The Indiana Court of Appeals, applying Indiana law, has affirmed a trial court’s judgment in favor of reinsurers, holding that lawsuits alleging that a health insurer conspired with managed-care organizations to deny, delay and diminish payments to doctors did not arise “solely” in the rendering of “Professional Services” and was not covered under the health care insurer’s professional liability policies. Wellpoint, Inc. v. Nat’l Union Fire Ins. Co., 2011 WL 2893095 (Ind. Ct. App. June 19, 2013).
The insured, a health care insurance provider, was sued by several plaintiffs asserting violations of the Racketeer Influence and Corrupt Organizations Act (RICO), among other causes of action, in connection with an alleged scheme by the insured and managed care providers to delay and deny payments to doctors. The health care insurer issued primary and excess errors and omissions policies to itself, for which it then obtained reinsurers from several reinsurers.
The reinsurers denied coverage for the RICO litigation on the basis that the claims did not fall within the scope of coverage of the relevant insuring agreement, which extended to loss for wrongful acts occurring “solely in the rendering of or failure to render Professional Services.” “Professional Services” were defined as “services rendered or required to be rendered solely in the conduct of the Insured’s claims handling or adjusting.”
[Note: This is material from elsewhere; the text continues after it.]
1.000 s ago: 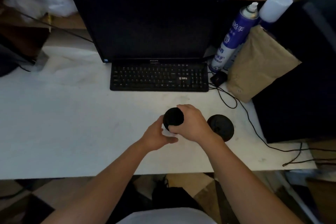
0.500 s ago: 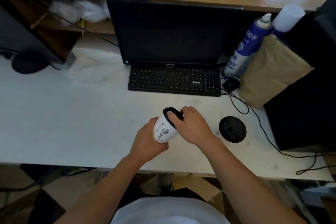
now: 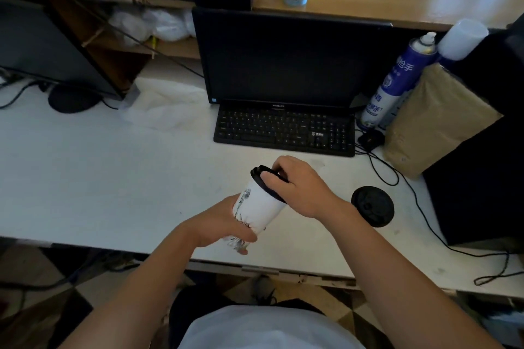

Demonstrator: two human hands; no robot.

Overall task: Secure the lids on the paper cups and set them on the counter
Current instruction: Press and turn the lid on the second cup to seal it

The court concluded that the wrongful acts alleged in the RICO litigation were not professional services in the form of claims handling or adjusting. According to the court, the underlying lawsuits did not simply allege that the insured improperly denied claims. Rather, they alleged an unlawful agreement or conspiracy to deny, diminish and delay payments to doctors. Alleged wrongful conduct included the insured’s participation in a managed care enterprise and its involvement in trade associations and industry groups that disseminated unified information and exchanged upper-level employees in order to facilitate unified action. Unlawful agreements and conspiracies are not claims handling activities, the court reasoned. Even if some professional services were implicated, the court held, the underlying actions did not arise “solely” out of the rendering or failure to render such services.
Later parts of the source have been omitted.